:: Exercise materials ::
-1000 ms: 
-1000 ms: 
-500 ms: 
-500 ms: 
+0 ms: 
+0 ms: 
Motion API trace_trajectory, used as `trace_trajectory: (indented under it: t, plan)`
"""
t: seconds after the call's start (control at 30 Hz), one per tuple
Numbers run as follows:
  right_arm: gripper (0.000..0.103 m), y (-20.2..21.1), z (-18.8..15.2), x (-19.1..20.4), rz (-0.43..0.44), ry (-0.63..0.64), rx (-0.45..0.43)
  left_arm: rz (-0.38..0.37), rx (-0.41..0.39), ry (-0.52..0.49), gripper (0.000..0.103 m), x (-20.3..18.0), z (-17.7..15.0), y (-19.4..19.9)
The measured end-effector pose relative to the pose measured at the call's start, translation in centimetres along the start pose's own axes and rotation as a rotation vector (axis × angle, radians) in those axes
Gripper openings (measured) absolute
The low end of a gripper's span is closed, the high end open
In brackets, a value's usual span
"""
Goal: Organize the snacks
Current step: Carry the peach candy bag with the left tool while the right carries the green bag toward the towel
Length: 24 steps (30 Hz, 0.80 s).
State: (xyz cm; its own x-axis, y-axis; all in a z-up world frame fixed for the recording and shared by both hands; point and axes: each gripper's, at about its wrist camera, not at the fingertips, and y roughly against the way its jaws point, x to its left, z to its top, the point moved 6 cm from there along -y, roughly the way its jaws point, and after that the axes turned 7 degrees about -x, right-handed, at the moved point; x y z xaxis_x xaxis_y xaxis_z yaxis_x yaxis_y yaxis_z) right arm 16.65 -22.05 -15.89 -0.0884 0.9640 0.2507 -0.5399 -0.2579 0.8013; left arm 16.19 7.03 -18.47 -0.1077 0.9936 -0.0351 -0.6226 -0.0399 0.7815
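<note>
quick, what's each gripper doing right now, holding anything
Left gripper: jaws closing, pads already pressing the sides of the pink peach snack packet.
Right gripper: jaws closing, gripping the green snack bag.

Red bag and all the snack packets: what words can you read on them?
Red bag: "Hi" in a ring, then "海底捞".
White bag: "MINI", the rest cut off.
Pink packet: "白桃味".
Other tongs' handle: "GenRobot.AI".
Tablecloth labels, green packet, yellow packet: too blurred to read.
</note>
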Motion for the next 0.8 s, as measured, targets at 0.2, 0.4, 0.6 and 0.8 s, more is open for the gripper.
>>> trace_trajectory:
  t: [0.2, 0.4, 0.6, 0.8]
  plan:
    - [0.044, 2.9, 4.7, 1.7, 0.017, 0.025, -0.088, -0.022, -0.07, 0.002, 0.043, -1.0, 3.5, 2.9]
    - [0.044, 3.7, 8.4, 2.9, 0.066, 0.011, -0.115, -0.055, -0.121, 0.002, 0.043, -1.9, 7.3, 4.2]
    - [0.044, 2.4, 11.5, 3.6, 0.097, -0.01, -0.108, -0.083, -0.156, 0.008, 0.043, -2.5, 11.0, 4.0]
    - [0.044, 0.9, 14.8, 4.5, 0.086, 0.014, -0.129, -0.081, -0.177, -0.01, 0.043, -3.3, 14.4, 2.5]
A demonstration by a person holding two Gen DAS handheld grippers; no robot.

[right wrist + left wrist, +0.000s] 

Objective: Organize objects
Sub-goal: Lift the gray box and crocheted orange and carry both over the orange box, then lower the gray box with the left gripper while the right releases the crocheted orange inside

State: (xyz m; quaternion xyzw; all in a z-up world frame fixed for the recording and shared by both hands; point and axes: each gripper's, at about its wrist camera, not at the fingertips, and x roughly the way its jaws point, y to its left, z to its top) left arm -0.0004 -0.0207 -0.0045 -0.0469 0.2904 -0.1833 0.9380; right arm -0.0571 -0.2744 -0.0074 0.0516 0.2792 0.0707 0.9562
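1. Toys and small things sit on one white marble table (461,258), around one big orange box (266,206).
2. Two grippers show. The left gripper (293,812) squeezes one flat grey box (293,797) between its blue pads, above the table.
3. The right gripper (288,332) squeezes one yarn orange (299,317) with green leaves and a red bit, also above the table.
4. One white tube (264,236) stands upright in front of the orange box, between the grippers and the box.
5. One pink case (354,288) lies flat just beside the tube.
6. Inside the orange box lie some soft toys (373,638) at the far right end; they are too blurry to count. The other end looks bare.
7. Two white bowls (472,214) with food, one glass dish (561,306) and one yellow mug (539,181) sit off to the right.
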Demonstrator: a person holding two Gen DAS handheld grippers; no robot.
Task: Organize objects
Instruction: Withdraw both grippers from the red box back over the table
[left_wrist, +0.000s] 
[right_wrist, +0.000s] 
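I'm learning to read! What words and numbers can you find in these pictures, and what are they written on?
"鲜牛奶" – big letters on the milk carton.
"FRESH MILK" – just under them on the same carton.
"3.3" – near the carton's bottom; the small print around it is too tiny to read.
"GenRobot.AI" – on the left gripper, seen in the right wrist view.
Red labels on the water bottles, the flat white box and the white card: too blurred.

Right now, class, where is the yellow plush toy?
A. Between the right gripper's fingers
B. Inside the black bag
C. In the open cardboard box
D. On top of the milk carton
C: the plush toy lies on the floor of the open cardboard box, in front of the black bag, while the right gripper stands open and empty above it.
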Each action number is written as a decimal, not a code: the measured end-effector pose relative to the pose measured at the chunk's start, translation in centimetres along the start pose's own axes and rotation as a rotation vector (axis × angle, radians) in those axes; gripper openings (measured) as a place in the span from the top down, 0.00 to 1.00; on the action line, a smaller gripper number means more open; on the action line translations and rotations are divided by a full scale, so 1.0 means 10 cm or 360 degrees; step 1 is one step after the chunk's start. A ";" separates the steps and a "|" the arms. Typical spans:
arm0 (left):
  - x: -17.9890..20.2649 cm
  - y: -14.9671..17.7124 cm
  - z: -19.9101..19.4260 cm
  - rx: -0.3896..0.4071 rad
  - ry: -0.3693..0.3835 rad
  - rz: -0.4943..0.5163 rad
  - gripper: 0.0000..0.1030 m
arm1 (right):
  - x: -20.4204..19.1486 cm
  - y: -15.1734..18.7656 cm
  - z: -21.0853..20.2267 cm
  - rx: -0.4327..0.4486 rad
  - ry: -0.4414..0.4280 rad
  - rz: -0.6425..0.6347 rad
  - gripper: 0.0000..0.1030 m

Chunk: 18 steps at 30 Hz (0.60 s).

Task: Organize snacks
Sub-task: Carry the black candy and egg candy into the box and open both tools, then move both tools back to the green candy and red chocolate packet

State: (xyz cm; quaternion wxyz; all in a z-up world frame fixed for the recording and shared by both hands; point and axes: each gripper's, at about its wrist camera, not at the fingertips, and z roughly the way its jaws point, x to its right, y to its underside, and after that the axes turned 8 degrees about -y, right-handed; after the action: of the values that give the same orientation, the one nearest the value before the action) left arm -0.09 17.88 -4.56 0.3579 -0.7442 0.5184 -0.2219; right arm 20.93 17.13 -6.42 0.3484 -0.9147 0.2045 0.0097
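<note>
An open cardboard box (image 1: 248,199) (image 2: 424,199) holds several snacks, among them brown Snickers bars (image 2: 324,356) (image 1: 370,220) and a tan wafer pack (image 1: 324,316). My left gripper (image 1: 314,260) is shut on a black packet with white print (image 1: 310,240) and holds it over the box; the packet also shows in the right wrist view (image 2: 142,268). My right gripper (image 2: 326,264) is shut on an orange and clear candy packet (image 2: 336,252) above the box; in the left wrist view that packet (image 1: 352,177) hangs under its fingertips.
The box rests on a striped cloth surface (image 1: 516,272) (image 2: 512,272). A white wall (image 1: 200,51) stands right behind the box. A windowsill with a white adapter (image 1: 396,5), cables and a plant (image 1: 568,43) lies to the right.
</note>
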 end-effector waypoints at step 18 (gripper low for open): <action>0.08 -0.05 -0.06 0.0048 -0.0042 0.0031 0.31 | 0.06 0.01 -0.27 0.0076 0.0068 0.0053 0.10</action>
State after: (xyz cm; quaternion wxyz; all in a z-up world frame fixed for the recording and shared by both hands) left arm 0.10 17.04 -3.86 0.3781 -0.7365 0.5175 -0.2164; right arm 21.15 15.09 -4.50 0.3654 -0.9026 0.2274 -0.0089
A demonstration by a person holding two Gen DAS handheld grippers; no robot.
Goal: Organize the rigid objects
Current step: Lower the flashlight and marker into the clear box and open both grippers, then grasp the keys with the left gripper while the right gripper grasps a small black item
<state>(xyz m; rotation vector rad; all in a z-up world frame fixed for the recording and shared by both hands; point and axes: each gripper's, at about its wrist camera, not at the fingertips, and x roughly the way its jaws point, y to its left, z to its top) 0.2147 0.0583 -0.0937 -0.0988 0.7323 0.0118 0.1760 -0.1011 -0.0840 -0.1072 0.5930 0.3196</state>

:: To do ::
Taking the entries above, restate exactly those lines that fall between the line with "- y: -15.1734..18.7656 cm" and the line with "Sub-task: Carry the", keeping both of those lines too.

:: Written solution ::
  - y: -15.1734..18.7656 cm
  - z: -21.0853..20.2267 cm
  - rx: -0.4327..0.4486 rad
  - ry: -0.4414..0.4280 rad
  - rz: -0.6425..0.6347 rad
  - gripper: 0.0000..0.1030 m

Chunk: 18 steps at 30 Hz (0.60 s).

Task: Organize snacks
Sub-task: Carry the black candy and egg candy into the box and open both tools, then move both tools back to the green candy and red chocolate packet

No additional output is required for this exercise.